▶ **Task to carry out**
Report the number of lines holding "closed" in the material below, and nothing more.

▶ **Records shown**
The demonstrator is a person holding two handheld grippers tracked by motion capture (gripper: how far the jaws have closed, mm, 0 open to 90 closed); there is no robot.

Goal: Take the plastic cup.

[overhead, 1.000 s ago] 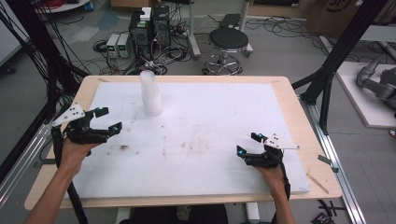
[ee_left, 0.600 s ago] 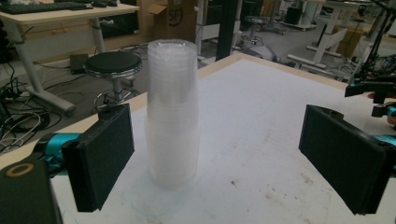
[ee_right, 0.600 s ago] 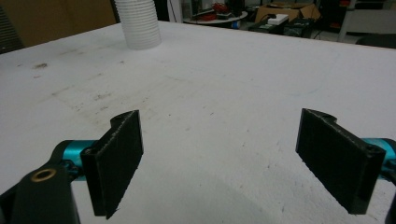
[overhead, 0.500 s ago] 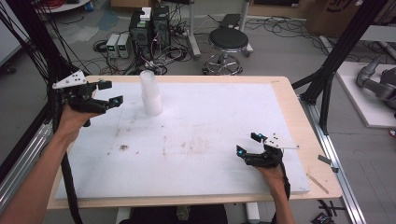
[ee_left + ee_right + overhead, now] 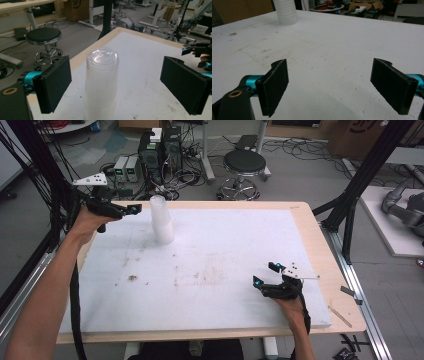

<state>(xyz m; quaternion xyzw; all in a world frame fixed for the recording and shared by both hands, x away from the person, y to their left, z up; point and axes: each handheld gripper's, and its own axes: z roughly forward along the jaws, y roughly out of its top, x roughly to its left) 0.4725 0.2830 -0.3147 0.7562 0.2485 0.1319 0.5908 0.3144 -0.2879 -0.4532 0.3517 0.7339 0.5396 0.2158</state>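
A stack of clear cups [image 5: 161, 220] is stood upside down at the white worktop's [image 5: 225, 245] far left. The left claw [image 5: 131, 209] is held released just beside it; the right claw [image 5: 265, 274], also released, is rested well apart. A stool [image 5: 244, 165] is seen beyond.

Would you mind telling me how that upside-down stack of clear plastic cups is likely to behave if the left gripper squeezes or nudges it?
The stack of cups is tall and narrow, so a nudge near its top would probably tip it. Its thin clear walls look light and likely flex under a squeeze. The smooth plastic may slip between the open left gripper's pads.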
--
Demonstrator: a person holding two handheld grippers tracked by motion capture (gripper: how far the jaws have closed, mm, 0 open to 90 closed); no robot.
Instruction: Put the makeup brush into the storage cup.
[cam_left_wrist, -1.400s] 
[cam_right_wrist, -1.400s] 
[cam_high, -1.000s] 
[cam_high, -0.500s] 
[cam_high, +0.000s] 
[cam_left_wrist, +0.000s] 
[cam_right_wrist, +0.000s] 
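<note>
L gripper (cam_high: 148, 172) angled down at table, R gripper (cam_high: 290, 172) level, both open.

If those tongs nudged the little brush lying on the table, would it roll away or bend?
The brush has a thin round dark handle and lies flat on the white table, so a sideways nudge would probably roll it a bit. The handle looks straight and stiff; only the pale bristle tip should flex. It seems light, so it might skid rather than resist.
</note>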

▶ **Task solution**
2